Ceci ne signifie pas que l’algorithme de Rosetta n’a pas joué un rôle crucial dans Foldit. Les humains sont incroyablement mauvais lorsqu’il s’agit de commencer à partir d’une chaîne linéaire d’acides aminés ; ils ont besoin d’une idée, même grossière, de ce à quoi la protéine pourrait ressembler, avant de pouvoir reconnaître des motifs à optimiser. Avec un panel de 10 structures potentielles proposées par Rosetta, en revanche, les meilleurs joueurs étaient très forts pour choisir celui qui était le plus proche de la configuration optimale.

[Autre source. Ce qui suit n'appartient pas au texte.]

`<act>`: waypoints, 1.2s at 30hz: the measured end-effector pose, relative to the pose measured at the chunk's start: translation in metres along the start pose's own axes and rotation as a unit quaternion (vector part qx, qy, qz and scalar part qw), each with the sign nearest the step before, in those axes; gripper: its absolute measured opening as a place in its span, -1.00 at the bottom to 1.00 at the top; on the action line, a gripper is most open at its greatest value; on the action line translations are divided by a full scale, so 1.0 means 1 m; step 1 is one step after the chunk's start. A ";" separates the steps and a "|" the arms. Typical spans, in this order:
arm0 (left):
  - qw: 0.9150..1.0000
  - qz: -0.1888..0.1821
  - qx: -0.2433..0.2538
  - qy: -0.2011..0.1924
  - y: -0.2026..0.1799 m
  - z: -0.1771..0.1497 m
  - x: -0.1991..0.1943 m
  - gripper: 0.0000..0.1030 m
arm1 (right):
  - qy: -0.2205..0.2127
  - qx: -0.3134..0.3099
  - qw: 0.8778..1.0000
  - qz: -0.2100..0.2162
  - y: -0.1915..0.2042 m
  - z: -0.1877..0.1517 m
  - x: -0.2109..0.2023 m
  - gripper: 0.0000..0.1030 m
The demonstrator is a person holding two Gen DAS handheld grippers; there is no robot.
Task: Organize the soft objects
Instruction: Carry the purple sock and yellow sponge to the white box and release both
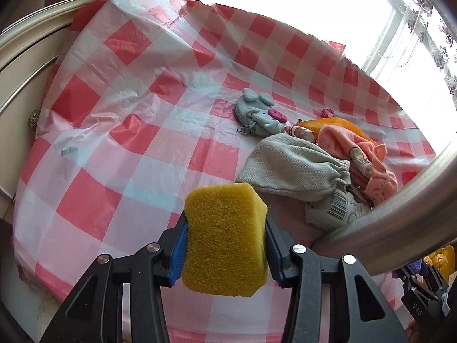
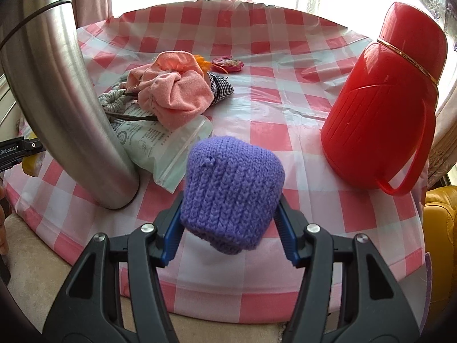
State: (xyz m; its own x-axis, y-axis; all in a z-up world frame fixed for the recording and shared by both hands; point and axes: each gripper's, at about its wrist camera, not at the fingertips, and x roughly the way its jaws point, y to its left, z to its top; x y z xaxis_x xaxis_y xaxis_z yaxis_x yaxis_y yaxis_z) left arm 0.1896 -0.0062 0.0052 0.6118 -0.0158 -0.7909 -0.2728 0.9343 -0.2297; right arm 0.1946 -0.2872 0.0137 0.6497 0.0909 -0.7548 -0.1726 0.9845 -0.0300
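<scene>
Yellow sponge point(image 1: 225, 240) in the left gripper point(image 1: 225, 253), purple knit piece point(image 2: 232, 194) in the right gripper point(image 2: 230, 230), both held up over the checked desk point(image 1: 137, 131).

Blue pads squeeze each one from both sides, so both grippers are clamped on their loads. Using the steel pole point(image 2: 68, 100) as the landmark: the rest of the soft stuff is heaped right by its base, namely a grey knit pouch point(image 1: 297, 168), a pink cloth point(image 2: 174, 97) bunched on top, and a clear zip bag point(image 2: 160, 145) touching the pole's foot. A grey plush coin purse point(image 1: 258, 111) sits just past the heap, farther from the pole. A red thermos jug point(image 2: 391, 97) stands well apart on the pole's other side.
</scene>
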 end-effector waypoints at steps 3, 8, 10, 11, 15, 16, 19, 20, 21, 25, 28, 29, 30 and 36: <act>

Les auteurs notent également que les différents joueurs avaient tendance à avoir des forces différentes. Certains arrivaient mieux à réaliser les gros ajustements qui permettaient d’arriver près d’un minimum d’énergie, tandis que d’autres étaient plus efficaces aux fins ajustements nécessaires à une optimisation complète de la structure. C’est là que la capacité de Foldit de permettre la compétition par équipes, où différents membres d’équipe pouvaient se charger de différentes parties de la tâche, a vraiment payé.
L’article de Nature est très clair sur le fait que des chercheurs dans d’autres domaines, dont l’astronomie, commence à essayer des approches similaires pour impliquer le public et les amener à contribuer autre chose que simplement en fournissant de la puissance de calcul. Du moment que le cerveau humain continue de fournir de meilleurs résultats que les ordinateurs sur certaines tâches, les chercheurs qui réussissent à capturer ces différences devraient obtenir un saut notable en performance.